Return the listing in full and exactly, but without a single picture.
Collected material Block Start
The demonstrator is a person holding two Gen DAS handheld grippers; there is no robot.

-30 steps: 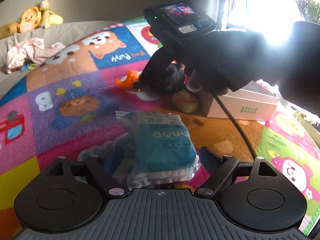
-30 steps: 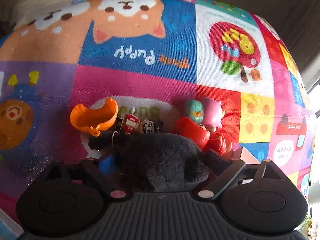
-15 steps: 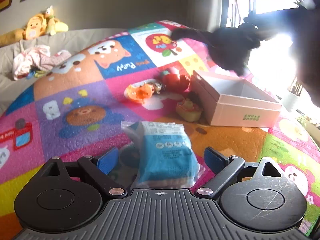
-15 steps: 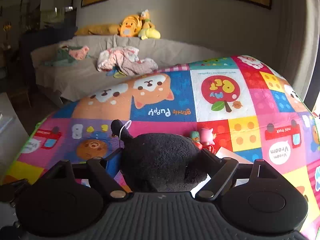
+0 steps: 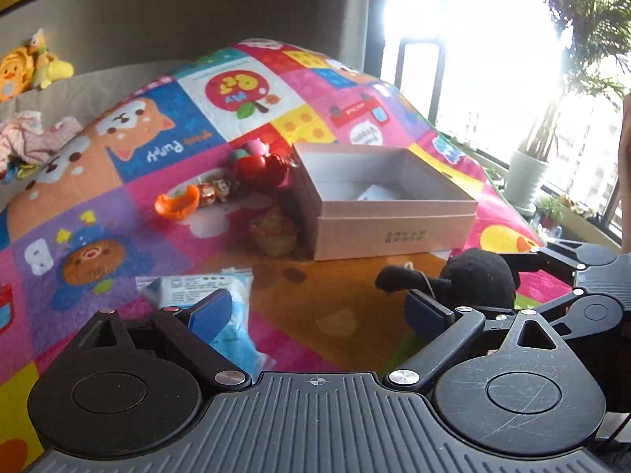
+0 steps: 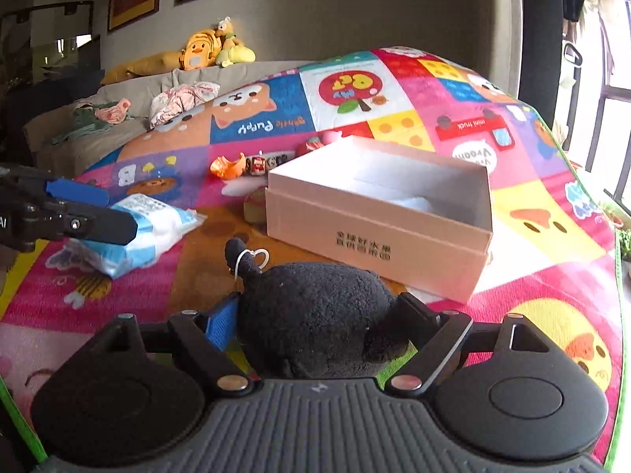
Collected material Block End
Solution to this problem:
The demonstrator is a person holding two Gen DAS handheld grippers; there is no robot.

-30 steps: 
-30 steps: 
-15 steps: 
-15 steps: 
+0 steps: 
+0 steps: 

This output is finished.